§ **TASK DIRECTIONS**
Reproduce, exactly, the lines of the material below from the line containing "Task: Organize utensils" through the line containing "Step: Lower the", with both end lines included and nothing else.

§ **DATA FOR PROCESSING**
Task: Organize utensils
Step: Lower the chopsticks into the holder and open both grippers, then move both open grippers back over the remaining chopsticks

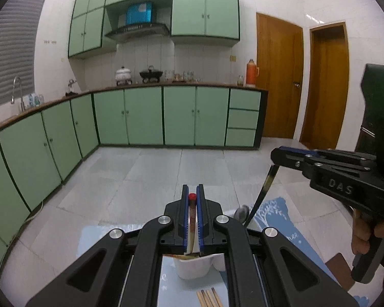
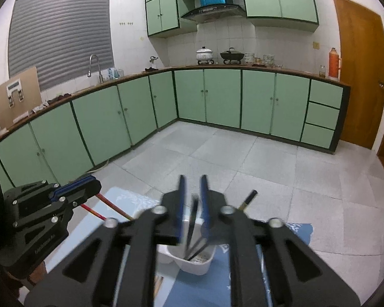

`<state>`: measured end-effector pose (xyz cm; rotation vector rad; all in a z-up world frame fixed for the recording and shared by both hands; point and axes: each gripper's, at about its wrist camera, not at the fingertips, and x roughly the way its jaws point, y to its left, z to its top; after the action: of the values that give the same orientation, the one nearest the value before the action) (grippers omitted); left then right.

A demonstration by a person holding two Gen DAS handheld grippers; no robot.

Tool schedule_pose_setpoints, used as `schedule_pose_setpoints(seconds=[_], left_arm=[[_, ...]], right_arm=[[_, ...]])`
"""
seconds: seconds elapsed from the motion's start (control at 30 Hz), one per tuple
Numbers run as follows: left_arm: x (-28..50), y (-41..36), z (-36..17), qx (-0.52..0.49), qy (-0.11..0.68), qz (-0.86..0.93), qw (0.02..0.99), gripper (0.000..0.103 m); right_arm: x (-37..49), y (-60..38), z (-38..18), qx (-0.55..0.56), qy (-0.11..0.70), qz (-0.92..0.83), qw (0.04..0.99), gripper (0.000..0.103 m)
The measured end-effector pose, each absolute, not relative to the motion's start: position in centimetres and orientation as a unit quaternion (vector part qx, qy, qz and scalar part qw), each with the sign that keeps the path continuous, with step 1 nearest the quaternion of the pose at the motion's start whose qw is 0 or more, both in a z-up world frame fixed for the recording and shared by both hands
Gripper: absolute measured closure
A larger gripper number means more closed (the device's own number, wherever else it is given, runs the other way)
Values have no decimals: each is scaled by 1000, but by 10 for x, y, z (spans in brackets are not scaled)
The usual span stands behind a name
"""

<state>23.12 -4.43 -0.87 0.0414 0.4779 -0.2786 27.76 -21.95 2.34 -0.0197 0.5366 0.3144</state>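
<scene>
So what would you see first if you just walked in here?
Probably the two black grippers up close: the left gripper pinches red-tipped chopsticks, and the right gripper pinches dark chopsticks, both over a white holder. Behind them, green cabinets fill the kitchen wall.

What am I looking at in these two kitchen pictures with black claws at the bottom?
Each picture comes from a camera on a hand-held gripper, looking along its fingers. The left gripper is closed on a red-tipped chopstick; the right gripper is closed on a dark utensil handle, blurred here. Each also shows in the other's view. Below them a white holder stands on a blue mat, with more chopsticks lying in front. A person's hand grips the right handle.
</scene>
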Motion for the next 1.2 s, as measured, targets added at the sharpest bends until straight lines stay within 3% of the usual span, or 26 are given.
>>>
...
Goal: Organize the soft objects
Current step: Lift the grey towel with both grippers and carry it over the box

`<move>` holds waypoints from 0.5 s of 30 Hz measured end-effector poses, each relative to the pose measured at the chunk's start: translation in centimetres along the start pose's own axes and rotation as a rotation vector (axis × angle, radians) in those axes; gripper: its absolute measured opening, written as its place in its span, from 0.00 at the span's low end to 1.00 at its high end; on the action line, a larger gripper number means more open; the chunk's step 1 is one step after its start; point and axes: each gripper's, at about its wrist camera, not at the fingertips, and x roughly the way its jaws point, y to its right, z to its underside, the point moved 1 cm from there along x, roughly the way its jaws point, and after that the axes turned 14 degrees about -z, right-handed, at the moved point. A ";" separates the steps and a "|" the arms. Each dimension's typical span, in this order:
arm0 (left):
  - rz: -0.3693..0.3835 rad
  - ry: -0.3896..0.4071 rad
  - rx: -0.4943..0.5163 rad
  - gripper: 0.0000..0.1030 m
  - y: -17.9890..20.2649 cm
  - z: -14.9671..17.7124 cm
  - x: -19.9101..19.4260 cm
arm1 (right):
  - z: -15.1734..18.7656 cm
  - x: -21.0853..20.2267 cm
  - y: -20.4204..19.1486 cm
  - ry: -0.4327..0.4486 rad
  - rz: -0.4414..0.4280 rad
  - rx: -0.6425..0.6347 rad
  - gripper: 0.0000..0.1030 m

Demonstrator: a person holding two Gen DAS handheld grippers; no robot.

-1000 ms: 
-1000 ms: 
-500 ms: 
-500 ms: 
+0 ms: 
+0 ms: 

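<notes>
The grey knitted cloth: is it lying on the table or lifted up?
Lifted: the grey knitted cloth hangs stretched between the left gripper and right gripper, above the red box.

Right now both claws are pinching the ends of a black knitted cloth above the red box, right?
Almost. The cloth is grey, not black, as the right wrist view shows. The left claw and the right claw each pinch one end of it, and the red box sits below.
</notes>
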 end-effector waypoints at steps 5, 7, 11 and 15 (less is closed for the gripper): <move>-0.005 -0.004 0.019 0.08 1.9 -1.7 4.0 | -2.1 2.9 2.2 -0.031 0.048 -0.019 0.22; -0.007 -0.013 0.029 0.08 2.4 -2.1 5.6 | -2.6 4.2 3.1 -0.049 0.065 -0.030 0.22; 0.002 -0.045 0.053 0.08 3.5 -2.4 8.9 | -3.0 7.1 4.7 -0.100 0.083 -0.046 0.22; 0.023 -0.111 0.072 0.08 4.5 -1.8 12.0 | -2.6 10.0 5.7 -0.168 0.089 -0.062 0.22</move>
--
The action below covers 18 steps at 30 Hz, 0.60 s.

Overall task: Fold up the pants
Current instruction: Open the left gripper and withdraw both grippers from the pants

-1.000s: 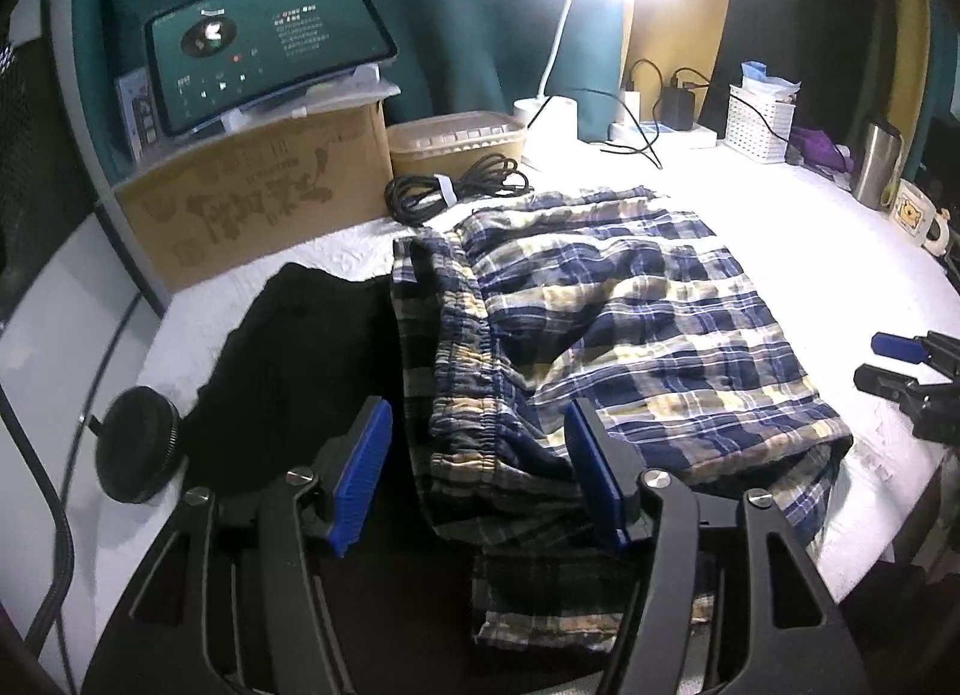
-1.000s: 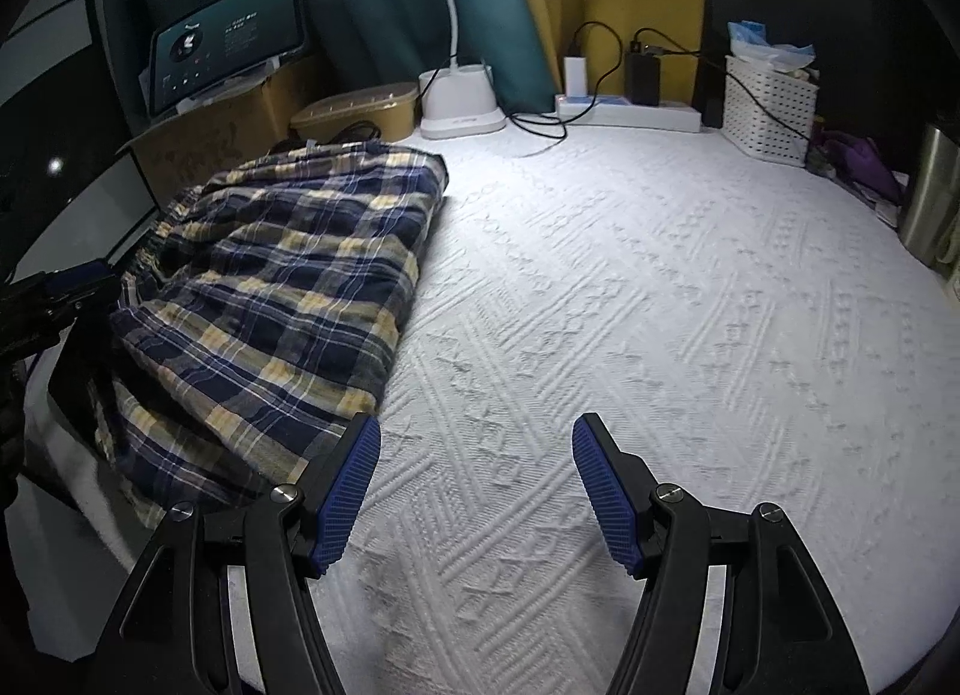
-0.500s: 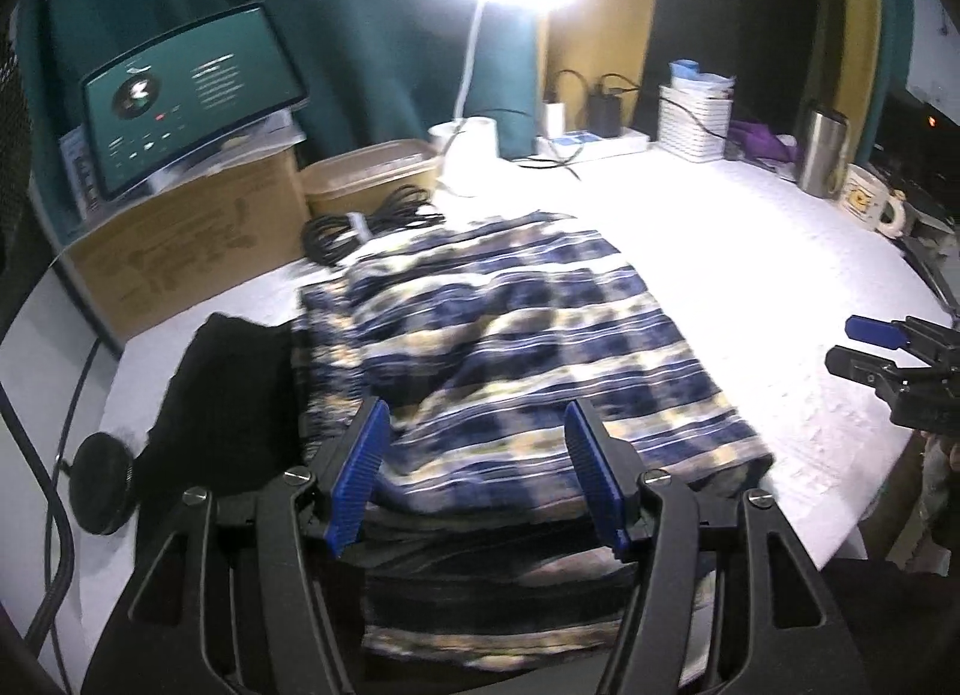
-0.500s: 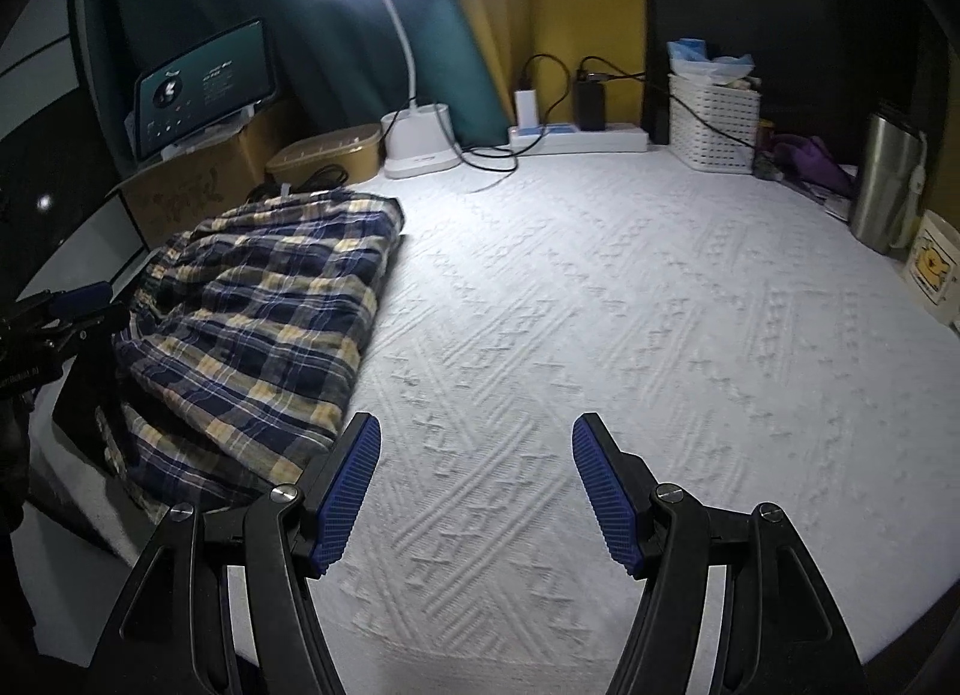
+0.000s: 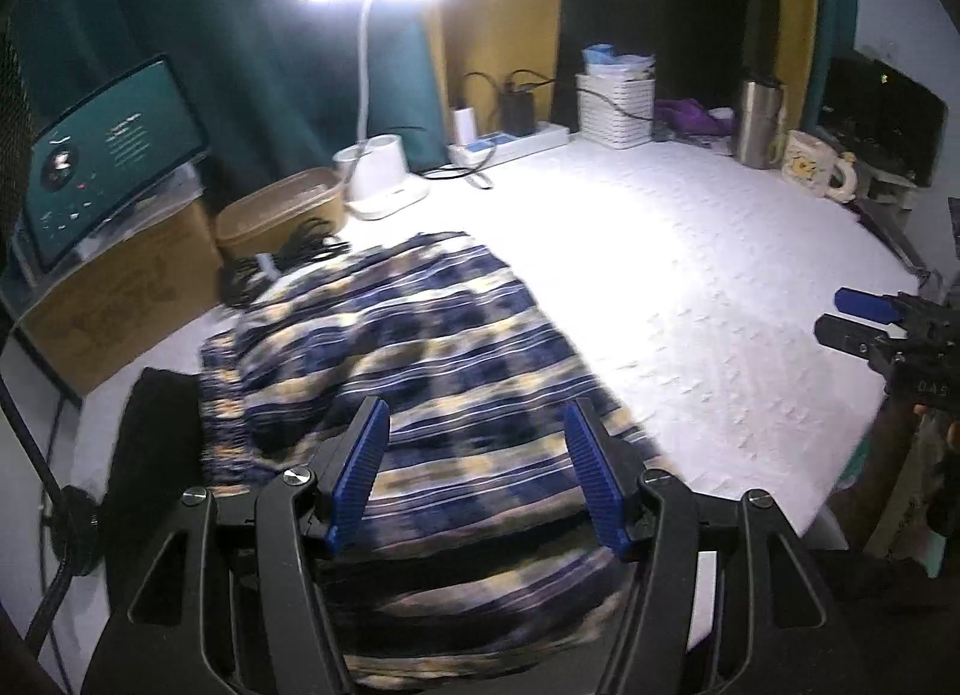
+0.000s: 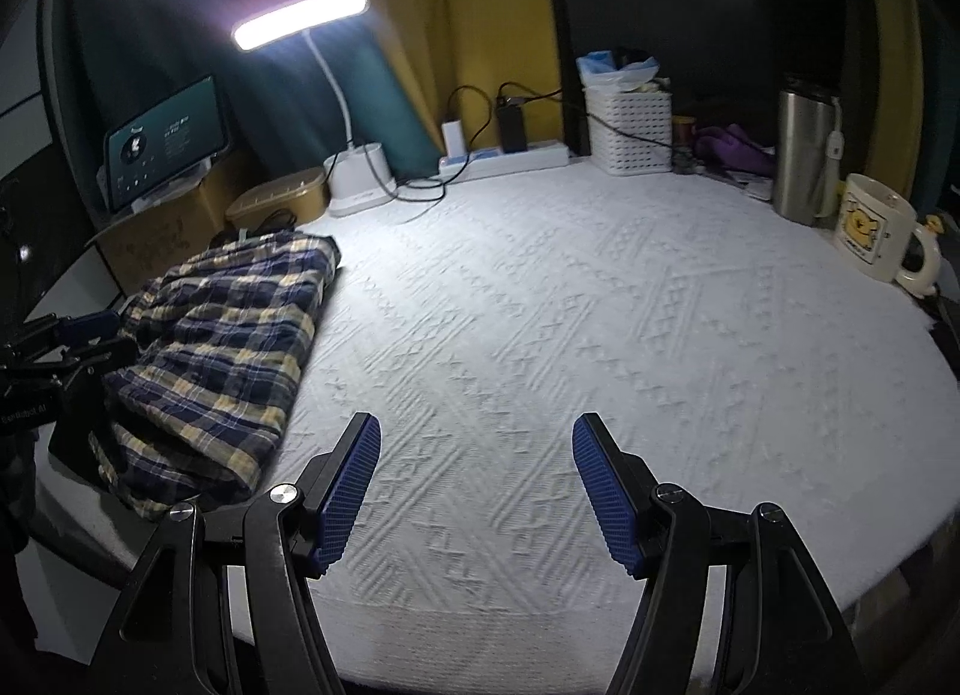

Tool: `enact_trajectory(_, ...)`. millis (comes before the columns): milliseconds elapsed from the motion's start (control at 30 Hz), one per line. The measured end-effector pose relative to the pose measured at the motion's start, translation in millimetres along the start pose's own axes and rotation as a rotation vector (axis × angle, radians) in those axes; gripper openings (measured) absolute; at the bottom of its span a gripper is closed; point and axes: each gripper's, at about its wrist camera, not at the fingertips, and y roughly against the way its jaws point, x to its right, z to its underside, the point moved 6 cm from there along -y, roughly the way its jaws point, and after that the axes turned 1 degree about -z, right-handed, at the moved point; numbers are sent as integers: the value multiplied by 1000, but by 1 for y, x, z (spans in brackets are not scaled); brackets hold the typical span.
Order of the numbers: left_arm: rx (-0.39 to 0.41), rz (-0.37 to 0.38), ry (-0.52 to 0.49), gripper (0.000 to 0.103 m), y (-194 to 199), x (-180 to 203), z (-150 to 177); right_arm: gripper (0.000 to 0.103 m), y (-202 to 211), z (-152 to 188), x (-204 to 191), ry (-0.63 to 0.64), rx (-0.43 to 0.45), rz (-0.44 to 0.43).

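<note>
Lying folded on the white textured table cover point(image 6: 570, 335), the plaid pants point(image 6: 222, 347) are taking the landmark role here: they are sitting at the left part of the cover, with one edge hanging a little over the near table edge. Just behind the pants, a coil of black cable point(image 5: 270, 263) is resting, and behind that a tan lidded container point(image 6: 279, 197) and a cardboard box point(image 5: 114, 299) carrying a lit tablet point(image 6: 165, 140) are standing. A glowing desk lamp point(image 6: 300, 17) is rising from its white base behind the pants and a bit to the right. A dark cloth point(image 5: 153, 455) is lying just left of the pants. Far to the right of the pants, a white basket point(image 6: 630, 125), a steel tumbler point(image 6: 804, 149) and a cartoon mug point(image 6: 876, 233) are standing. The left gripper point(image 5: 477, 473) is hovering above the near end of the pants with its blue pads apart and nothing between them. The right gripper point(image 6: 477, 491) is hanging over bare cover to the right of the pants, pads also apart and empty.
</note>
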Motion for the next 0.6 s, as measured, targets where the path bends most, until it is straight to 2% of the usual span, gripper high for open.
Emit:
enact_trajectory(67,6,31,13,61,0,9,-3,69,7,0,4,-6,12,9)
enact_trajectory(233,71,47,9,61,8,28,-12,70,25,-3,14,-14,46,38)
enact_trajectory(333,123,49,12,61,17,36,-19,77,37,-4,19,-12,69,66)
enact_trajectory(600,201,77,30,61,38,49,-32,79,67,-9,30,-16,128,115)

§ **SOLUTION**
Task: Organize utensils
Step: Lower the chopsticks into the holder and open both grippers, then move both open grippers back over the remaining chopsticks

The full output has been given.